# [Exercise details]
Start with the first line of the records below. Output each line exactly, ending with the one that contains "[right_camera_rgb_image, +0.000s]".

────────────────

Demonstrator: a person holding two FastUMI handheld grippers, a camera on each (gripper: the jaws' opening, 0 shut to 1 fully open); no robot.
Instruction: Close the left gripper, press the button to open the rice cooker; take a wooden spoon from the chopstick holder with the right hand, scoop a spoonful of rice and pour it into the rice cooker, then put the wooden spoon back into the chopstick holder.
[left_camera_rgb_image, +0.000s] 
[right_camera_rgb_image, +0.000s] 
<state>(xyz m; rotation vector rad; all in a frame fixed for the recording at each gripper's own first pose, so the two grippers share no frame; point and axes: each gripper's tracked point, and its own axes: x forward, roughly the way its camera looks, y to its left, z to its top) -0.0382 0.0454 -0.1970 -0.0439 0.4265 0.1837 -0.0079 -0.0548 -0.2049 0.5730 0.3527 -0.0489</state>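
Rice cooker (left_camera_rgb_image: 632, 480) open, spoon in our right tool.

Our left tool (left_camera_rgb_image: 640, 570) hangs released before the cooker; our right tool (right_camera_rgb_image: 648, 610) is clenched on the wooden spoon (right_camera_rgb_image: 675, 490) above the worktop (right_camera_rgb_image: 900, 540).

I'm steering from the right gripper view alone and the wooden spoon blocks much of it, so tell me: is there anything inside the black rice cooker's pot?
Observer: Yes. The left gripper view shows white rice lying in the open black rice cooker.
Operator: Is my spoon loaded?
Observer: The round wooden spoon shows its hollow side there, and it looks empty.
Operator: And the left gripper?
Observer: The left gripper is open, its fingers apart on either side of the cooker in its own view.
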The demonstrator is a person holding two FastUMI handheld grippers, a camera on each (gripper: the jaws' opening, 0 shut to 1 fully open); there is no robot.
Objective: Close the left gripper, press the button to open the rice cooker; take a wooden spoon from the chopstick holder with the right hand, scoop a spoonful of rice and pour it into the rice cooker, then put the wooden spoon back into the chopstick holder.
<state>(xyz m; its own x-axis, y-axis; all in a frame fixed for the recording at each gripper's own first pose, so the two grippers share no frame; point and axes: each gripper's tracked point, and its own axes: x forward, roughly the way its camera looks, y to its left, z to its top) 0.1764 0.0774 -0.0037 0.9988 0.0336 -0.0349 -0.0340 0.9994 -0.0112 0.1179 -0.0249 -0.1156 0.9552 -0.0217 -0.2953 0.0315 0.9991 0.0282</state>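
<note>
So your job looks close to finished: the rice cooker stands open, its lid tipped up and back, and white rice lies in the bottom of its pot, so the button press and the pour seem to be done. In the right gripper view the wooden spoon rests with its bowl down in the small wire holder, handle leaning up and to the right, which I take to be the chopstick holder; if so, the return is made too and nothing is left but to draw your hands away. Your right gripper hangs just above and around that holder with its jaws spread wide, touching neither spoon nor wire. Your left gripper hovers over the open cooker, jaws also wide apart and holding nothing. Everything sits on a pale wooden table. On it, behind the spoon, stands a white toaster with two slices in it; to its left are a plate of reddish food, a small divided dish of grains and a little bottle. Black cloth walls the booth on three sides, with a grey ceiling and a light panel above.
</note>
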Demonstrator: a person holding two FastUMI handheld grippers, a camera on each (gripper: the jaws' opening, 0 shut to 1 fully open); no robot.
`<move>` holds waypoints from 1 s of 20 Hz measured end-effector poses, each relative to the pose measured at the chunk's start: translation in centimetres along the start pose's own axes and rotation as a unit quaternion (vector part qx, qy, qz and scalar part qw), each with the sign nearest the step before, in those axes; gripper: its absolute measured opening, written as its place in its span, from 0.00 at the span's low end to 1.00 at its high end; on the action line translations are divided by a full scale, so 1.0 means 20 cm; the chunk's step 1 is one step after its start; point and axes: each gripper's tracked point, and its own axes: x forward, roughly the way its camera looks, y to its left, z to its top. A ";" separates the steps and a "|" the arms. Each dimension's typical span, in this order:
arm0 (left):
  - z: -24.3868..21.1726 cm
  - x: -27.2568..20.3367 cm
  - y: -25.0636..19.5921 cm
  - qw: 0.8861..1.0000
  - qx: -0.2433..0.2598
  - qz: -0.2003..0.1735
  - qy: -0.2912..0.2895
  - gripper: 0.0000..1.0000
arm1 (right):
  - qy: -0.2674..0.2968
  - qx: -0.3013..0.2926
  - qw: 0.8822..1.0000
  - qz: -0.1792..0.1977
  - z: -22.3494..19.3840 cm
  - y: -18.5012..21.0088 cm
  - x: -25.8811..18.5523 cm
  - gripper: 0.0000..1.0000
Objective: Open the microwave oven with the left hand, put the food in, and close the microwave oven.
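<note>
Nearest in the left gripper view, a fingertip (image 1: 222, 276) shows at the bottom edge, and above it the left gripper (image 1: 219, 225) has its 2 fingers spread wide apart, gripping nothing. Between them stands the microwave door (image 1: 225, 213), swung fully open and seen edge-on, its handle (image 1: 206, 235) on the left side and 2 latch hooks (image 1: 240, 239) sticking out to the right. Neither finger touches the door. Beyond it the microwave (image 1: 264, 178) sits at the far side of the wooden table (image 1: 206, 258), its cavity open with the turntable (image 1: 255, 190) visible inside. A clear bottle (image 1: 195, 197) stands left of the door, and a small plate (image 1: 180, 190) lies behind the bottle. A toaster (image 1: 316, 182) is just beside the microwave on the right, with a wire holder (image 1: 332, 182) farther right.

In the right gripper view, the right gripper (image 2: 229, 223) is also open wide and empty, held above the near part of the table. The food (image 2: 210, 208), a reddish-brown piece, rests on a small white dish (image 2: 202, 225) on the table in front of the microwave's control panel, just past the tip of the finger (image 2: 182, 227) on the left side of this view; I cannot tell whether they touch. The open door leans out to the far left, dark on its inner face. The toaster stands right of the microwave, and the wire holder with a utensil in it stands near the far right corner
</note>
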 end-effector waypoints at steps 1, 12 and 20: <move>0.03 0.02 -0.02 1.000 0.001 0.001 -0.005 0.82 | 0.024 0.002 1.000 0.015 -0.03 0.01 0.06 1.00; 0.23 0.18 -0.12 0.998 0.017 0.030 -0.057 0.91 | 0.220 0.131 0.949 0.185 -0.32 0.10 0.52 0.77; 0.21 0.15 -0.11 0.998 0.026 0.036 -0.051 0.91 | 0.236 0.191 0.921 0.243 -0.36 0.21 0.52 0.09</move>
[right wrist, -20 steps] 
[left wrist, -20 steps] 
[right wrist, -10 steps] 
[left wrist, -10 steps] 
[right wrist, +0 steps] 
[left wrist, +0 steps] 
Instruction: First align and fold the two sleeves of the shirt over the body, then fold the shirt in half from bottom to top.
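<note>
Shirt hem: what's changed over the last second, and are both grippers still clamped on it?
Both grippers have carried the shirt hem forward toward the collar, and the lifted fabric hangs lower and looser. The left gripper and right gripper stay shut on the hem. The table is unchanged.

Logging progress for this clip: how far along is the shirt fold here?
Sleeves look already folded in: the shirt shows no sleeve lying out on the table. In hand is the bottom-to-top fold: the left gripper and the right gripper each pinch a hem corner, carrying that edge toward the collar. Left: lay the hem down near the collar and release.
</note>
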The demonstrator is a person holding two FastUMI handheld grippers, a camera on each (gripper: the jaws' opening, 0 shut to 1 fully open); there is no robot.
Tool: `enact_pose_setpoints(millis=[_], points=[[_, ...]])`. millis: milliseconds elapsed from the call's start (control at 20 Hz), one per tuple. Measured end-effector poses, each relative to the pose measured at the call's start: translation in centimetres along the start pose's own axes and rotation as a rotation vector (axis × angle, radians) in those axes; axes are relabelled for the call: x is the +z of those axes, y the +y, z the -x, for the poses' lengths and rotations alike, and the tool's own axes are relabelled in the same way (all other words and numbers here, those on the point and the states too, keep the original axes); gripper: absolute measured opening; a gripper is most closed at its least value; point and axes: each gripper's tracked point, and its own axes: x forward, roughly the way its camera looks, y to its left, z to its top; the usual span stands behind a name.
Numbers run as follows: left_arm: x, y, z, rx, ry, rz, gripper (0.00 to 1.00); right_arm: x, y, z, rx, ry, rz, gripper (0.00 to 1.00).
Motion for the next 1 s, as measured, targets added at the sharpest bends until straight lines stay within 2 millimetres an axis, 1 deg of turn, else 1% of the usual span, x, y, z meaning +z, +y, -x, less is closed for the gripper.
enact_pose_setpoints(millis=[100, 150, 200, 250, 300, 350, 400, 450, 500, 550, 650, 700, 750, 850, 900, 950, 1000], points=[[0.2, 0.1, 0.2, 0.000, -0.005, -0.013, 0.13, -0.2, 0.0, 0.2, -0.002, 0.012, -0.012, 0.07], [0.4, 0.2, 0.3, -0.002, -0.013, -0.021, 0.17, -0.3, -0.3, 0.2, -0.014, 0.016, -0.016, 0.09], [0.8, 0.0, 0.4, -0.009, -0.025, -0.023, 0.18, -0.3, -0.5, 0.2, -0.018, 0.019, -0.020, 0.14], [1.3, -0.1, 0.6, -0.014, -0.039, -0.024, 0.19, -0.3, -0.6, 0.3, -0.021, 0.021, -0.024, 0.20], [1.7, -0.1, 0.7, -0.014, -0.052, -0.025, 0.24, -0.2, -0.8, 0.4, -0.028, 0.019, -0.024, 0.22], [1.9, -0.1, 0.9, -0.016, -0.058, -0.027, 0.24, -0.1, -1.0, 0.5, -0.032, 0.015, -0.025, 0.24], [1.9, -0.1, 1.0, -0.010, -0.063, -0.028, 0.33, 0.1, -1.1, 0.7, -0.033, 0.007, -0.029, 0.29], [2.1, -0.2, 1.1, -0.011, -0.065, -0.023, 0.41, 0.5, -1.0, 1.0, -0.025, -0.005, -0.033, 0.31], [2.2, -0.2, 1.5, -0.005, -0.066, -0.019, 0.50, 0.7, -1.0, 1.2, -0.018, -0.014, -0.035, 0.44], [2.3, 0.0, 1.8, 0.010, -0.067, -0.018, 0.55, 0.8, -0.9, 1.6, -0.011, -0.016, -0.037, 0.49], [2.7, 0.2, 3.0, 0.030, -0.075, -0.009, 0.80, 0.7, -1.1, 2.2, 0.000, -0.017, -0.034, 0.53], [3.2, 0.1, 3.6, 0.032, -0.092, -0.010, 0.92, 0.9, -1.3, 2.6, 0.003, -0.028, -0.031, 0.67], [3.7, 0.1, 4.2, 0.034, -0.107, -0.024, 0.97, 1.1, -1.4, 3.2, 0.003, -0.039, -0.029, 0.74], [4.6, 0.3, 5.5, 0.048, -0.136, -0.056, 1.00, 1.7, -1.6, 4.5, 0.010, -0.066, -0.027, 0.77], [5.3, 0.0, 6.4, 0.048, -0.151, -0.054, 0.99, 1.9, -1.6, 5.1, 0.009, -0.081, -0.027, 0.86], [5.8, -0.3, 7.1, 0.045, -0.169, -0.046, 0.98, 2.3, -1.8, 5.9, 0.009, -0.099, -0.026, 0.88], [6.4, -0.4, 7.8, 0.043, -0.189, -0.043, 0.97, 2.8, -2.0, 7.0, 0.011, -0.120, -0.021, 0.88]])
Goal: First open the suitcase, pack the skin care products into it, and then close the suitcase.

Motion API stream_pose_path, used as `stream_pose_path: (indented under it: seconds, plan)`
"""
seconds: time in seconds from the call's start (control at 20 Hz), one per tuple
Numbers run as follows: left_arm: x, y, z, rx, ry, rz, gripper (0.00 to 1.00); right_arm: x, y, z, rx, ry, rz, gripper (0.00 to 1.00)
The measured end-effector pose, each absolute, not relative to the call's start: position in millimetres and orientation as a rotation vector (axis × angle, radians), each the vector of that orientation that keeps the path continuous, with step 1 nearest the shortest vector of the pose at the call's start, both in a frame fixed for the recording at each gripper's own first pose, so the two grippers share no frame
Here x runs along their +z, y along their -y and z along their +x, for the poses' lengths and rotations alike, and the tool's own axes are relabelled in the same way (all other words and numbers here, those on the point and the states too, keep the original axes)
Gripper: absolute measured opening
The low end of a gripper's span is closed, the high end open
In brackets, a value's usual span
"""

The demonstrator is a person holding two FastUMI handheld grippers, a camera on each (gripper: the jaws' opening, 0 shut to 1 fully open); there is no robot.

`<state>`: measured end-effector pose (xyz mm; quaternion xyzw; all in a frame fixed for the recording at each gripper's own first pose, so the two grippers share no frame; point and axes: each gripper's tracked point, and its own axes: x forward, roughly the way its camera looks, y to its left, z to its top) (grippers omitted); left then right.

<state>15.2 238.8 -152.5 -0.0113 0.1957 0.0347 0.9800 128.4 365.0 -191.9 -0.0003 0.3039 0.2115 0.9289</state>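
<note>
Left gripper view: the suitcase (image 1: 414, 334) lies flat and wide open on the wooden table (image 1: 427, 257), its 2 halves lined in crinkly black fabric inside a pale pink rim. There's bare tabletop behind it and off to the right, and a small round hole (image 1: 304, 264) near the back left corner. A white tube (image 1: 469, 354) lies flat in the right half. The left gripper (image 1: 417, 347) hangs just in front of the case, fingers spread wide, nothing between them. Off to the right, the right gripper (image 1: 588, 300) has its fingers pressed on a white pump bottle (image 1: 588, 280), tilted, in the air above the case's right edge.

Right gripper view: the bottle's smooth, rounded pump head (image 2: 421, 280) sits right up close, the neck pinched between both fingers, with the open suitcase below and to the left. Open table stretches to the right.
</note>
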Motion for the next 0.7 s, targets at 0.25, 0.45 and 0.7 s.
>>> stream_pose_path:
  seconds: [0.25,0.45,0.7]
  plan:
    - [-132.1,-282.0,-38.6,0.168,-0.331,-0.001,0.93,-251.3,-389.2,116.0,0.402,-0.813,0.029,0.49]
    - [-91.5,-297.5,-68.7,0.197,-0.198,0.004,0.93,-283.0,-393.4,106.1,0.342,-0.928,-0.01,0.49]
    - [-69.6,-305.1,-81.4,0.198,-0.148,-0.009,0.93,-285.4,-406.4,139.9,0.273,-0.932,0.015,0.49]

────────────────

# [Answer below]
Demonstrator: a person holding two FastUMI handheld grippers, a camera on each (gripper: the jaws' opening, 0 shut to 1 fully open); no robot.
Instruction: Close the left gripper, press the button to open the rice cooker; take a wooden spoon from the chopstick holder with the right hand, scoop a spoonful of rice and pour it into the rice cooker, then put the wooden spoon back into the chopstick holder.
[left_camera_rgb_image, +0.000s] 
[right_camera_rgb_image, +0.000s] 

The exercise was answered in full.